> _Aim of the task_: Please tally the lines of the listing that hold the string "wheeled", and reply with that total only.

> _Source data_:
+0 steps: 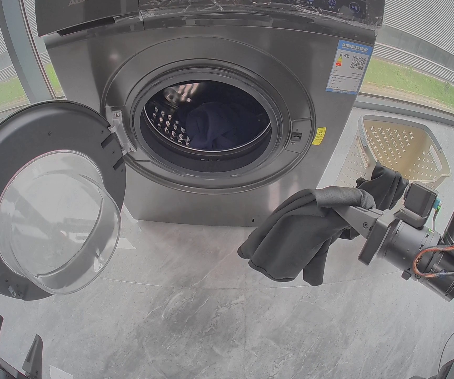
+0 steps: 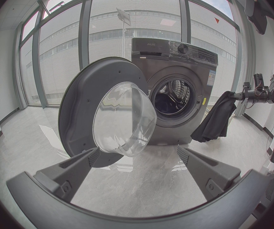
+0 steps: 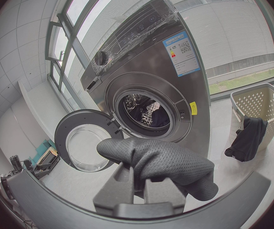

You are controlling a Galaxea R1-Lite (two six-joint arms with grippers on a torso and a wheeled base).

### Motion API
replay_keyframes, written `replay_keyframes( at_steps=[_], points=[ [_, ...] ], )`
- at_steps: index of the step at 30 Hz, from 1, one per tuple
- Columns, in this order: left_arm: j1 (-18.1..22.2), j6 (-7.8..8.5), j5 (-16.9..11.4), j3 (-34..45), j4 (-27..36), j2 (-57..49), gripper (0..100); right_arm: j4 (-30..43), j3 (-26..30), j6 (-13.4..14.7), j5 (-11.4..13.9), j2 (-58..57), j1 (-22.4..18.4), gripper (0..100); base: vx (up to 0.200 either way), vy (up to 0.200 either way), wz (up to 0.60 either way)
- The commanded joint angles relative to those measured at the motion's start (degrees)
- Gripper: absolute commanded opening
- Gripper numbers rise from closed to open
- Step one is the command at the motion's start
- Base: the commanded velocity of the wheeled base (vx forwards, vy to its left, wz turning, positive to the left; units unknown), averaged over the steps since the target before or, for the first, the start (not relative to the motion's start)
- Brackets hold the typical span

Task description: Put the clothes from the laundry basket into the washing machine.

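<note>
My right gripper (image 1: pixel 352 211) is shut on a dark grey garment (image 1: pixel 295 232), held above the floor to the right of the washing machine (image 1: pixel 300 75). In the right wrist view the garment (image 3: pixel 162 159) drapes over the shut gripper (image 3: pixel 138 183). The machine's porthole is open, with dark blue clothes (image 1: pixel 216 125) in the drum. The beige laundry basket (image 1: pixel 437 153) stands right of the machine, behind the arm; another dark garment (image 3: pixel 248 137) hangs over its rim. My left gripper (image 2: pixel 140 163) is open and holds nothing, low at the near left (image 1: pixel 13 348).
The round door (image 1: pixel 37 132) with its clear bowl is swung wide open to the left of the porthole. Grey tiled floor (image 1: pixel 211 311) lies bare in front of the machine. Windows stand behind the machine and basket.
</note>
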Motion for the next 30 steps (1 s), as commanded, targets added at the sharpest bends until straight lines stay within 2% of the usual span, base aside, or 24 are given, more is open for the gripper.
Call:
replay_keyframes(
  at_steps=[1, 6, 12, 20, 25, 28, 30],
  points=[
    [0.0, -0.01, 0.0, 0.8, 0.0, -0.9, 100, 0.0, 0.0, 0.0, 0.0, 0.1, 0.1, 0, 0.000, 0.000, 0.00],
    [0.0, -0.01, 0.0, 0.7, 0.0, -0.8, 100, 0.0, 0.0, 0.0, 0.0, 0.2, 0.2, 0, 0.000, 0.000, 0.00],
    [0.0, -0.01, 0.0, 0.7, 0.0, -0.8, 100, 0.0, 0.0, 0.0, 0.0, 0.2, 0.2, 0, 0.000, 0.200, 0.00],
    [0.0, -0.01, 0.0, 0.7, 0.0, -0.9, 100, 0.0, 0.0, -0.3, 0.1, 0.8, 0.4, 0, 0.000, 0.000, 0.00],
    [0.1, 0.69, 0.1, 0.8, -0.2, -0.9, 100, 0.0, -0.4, -0.7, 0.1, 1.2, 1.1, 0, 0.000, 0.000, 0.00],
    [0.2, 2.10, 0.0, 0.9, -0.1, -0.9, 100, -0.1, -1.1, -0.8, -0.1, 2.1, 2.2, 0, 0.000, 0.000, 0.00],
    [0.2, 1.92, 0.0, 0.9, 0.0, -0.9, 100, -0.1, -2.1, -0.9, -0.3, 2.8, 3.3, 0, 0.000, 0.000, 0.00]
  ],
)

> _Worked solution_: 2